HRnetGroup - RHB Invest 2019-08-14: Worst Quarter Should Be Over; Maintain BUY


HRnetGroup - Worst Quarter Should Be Over; Maintain BUY

  • Maintain BUY and DCF-backed Target Price SGD0.94, 42% upside plus c.4% yield.
  • Singapore weakness remained, as gross profit contribution was -10% y-o-y due to a slowdown in hiring after the unicorn hiring spree ended.
  • With a tough marcoeconomic outlook, we expect hiring from Singapore to remain weak. However, HRnetGroup's high net cash of SGD274m and recent partial acquisition of Staffline should contribute positively to its P&L from 3Q onwards.

Becoming a strategic shareholder of Staffline Group.

  • HRNETGROUP LIMITED (SGX:CHZ) acquired a 25.02% stake in Staffline (STAF LN) for SGD46m. The latter is a leading workforce recruitment and training organisation providing services mainly in the UK and Eire, to both Government and commercial customers.
  • We understand that Staffline’s share price has plunged drastically due to ongoing internal issues and many one-off impacts on its P&L, which provided HRnetGroup with an opportunity to enter at a distress valuation.
  • Staffline is expected to generate an EBIT of GBP23-28m for FY19, of which HRnetGroup should recognise 25.02% as income from associate. This, we believe, will be positive for its P&L from 3Q19. At current price levels, we think that it is extremely accretive for HRnetGroup if it could do a takeover of Staffline as it will also help expand the former’s reach to Europe.

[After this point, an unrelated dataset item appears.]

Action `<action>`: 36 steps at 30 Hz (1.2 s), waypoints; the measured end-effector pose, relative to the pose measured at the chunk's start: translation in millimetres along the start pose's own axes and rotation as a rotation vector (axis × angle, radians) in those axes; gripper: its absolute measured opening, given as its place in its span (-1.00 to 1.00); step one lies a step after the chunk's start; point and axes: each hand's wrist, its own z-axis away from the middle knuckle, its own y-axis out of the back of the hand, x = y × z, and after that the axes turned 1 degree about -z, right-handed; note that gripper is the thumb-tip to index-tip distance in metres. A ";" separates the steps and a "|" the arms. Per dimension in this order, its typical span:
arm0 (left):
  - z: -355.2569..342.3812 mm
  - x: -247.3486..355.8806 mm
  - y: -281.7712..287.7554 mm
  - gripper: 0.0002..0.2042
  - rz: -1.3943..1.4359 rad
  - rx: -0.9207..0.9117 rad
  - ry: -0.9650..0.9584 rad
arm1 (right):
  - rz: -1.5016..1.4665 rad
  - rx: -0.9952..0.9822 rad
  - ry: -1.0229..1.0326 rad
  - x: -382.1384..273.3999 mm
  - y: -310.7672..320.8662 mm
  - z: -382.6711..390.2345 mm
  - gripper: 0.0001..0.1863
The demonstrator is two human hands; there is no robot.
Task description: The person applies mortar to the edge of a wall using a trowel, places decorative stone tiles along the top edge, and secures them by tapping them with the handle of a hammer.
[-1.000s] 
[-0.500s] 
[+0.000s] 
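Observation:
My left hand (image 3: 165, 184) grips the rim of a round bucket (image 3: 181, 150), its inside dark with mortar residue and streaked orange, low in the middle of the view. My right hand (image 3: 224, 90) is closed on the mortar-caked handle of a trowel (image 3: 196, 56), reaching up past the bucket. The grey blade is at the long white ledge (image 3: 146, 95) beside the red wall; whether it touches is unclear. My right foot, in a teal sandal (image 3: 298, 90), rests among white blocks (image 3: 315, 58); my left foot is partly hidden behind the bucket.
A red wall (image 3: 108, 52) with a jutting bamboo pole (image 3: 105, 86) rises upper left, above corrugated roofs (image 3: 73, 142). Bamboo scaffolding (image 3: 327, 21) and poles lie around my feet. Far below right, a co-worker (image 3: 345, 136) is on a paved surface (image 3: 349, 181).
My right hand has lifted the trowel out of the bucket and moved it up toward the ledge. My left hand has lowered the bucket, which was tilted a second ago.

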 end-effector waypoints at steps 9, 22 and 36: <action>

North Asia still remains strong.

  • Hiring from Hong Kong and China, with the inclusion of REForce remains strong, growing 7.5% y-o-y despite macroeconomic uncertainties. Although management expects some weakness in 3Q19 from the Hong Kong branch due to the ongoing protests and riots, North Asia should still continue its resilient growth into 3Q19F

Remaining net cash of SGD228m provides room for more acquisitions.

  • Management is still looking for opportunities globally, and it has the balance sheet to do so. Even after paying SGD46m for its stake in Staffline, we expect HRnetGroup to have remaining net cash of SGD228m, of which SGD148m could be used for other acquisitions.
  • We believe the company could also utilise gearing as a strategy, which will be further accretive.

Maintain BUY and TP of SGD0.94.

  • Due to the ongoing trade war issues, management revealed that as some companies are holding off hiring while awaiting the trade talks to settle. As such, it noticed some weakness in its business in 2Q19, especially in Singapore. However, with earnings from the recent acquisition expected to kick in 3Q19, it should mitigate the drop in HRnetGroup’s core businesses.
  • Coupled with more potential accretive M&A, we maintain BUY on this counter.